Stored items
□ □ □ □ □ □ □

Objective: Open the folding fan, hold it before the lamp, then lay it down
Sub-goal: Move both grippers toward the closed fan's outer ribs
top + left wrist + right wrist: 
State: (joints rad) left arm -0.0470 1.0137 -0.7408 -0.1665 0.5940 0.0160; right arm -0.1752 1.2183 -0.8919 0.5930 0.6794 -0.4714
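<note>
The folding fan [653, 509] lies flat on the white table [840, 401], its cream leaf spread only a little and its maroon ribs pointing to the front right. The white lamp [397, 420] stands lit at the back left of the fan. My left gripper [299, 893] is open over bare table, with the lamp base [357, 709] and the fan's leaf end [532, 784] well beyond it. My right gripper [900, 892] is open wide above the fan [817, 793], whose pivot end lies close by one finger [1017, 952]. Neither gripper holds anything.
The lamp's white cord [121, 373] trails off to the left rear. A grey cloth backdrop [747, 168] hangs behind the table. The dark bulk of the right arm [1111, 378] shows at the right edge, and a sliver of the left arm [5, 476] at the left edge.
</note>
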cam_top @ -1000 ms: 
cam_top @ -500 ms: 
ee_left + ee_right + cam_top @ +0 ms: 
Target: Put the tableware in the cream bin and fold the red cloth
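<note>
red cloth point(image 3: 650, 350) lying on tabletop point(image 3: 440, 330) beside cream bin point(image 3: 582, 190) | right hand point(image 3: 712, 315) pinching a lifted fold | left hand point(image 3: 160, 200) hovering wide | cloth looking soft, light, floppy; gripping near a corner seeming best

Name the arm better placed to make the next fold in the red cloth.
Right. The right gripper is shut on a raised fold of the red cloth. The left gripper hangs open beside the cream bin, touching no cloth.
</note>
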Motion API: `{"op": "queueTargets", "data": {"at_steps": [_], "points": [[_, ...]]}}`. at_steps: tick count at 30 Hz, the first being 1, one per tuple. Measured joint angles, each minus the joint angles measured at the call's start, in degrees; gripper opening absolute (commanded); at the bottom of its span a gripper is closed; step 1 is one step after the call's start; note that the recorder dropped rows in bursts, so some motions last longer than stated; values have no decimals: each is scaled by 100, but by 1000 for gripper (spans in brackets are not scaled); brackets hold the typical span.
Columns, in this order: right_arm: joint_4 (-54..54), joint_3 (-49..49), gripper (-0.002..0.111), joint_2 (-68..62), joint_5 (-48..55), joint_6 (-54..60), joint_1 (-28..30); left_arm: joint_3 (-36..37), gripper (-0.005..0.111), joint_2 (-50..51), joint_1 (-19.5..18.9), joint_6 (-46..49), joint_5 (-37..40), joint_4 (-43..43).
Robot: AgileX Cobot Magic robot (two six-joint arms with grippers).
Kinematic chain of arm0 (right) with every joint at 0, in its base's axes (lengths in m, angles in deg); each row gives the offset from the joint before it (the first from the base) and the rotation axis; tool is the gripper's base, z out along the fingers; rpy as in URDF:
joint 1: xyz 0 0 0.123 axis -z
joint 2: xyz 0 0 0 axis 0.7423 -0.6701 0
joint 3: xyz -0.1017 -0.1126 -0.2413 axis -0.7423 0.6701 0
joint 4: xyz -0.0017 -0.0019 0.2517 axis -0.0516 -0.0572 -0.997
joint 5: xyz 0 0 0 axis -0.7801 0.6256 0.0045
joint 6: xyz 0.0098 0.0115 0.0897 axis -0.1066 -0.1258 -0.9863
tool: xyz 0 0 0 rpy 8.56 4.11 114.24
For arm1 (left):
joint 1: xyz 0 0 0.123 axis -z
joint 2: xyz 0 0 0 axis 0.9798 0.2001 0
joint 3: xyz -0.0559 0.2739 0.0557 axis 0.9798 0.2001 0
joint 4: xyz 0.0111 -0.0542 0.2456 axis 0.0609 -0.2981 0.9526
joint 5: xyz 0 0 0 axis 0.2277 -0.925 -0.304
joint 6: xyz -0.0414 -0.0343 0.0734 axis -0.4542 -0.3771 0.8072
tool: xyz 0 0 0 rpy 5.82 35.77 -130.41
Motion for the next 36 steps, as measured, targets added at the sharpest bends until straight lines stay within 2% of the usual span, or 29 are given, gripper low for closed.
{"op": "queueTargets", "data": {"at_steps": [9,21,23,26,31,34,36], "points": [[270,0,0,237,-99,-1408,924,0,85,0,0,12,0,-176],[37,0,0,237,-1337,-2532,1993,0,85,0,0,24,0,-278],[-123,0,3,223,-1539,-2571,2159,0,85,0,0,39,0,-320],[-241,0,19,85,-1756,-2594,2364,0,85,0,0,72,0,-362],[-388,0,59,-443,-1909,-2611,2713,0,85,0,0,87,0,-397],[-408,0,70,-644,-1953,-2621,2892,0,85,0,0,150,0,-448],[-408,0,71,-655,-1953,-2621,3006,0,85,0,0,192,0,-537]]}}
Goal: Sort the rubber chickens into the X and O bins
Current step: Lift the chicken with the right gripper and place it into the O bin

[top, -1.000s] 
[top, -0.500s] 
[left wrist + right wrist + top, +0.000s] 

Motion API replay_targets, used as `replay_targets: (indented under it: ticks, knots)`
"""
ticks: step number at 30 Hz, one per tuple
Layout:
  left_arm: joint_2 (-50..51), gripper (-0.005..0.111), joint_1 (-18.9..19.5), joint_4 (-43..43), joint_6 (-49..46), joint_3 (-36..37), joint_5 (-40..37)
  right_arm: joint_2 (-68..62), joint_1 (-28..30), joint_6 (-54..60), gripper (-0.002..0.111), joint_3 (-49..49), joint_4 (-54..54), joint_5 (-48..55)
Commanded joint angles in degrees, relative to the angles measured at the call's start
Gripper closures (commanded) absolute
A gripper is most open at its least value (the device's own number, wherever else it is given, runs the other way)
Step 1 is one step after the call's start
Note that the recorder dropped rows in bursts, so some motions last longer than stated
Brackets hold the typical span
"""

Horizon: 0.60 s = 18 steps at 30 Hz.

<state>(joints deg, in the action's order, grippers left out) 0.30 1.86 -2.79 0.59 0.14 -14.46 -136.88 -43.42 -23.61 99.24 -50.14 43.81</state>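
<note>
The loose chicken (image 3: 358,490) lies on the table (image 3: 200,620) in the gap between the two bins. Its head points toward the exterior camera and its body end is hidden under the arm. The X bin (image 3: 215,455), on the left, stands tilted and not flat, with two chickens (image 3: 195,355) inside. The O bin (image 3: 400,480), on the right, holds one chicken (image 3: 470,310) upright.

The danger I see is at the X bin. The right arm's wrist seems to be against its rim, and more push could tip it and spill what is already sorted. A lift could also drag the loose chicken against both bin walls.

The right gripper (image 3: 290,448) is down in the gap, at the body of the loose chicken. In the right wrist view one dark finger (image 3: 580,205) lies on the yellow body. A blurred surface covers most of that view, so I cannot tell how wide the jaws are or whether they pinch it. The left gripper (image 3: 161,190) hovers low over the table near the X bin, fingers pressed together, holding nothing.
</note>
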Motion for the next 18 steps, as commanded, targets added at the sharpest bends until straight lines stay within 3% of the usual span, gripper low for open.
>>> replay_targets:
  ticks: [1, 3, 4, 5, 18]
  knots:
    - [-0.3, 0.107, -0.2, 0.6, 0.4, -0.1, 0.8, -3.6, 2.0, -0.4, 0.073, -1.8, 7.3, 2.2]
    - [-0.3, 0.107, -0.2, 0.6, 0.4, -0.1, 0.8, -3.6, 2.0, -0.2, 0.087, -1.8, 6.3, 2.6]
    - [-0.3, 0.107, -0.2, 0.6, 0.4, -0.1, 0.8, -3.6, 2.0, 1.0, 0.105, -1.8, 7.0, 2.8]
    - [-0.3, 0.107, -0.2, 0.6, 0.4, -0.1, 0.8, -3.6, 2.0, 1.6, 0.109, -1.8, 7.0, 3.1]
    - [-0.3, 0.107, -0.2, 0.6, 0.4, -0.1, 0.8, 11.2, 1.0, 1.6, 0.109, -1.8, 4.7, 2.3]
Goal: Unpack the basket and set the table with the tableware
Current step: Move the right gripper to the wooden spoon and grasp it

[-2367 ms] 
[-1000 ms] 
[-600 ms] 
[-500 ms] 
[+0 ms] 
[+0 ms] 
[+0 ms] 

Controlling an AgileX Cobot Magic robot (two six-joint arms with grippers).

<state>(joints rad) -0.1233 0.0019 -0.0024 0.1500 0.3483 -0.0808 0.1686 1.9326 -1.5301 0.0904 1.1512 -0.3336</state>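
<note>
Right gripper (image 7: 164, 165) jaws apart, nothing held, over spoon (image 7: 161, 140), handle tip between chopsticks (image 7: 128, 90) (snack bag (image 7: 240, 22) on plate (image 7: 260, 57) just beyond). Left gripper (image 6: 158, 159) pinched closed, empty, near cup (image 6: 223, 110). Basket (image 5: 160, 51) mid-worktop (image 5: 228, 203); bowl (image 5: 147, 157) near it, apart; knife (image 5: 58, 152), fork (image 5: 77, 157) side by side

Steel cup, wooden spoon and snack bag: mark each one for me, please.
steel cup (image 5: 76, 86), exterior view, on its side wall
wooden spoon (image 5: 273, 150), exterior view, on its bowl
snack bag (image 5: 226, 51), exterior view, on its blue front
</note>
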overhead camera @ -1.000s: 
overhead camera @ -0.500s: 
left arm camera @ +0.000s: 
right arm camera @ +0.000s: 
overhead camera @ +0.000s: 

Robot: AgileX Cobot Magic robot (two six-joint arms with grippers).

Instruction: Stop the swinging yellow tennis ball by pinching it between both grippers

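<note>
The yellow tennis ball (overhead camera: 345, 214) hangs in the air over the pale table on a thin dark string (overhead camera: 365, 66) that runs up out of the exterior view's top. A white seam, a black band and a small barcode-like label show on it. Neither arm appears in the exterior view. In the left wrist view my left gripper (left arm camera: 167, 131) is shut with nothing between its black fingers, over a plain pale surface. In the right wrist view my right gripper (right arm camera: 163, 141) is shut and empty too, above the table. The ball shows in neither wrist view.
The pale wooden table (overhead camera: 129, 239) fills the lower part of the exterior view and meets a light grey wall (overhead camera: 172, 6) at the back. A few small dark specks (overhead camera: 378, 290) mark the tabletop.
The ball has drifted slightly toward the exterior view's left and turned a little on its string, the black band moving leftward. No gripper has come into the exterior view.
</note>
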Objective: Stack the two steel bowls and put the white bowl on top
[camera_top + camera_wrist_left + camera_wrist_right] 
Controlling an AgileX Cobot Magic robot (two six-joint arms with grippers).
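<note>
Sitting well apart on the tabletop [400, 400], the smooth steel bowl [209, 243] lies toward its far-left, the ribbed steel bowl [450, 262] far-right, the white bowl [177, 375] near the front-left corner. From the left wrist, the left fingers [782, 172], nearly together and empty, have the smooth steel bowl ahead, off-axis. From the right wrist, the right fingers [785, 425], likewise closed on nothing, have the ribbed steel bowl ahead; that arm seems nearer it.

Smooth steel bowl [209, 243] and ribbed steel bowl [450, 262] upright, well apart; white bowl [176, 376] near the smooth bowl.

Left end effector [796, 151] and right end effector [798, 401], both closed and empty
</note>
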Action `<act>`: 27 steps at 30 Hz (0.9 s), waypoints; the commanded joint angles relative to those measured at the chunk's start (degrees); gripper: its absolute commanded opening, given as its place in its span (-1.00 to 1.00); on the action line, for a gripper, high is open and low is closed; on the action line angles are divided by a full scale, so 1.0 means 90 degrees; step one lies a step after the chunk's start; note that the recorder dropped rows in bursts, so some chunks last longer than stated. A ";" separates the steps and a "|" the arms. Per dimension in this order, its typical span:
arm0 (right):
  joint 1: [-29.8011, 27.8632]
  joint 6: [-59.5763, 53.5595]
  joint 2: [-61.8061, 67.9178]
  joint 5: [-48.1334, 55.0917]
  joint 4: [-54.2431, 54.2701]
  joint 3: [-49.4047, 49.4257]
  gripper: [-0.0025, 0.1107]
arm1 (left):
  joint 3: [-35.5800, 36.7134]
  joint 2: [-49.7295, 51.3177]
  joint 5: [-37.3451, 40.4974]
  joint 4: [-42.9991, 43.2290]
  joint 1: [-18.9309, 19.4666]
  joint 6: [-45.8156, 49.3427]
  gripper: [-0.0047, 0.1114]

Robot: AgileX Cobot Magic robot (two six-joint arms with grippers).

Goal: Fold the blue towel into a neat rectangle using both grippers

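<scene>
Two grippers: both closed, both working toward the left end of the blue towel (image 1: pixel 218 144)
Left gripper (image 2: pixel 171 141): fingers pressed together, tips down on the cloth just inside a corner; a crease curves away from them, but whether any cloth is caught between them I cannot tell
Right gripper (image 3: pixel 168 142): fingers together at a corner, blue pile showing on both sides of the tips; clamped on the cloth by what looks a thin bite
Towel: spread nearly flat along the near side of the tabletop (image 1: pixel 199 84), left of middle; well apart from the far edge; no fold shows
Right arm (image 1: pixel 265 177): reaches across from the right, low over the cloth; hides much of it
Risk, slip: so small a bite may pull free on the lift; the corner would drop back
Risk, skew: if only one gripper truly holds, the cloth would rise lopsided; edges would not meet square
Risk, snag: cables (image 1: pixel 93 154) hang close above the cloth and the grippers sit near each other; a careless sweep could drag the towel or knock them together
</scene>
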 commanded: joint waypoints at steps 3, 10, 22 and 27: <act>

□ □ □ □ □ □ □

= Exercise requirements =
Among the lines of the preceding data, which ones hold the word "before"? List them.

= Response =
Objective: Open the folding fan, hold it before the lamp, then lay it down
Kinematic chain of arm0 (right) with every joint at 0, in its base's axes (lengths in m, angles in deg); each row gives the offset from the joint before it (the first from the base) and the rotation axis; tool is the gripper's base, z out along the fingers; rpy as in URDF:

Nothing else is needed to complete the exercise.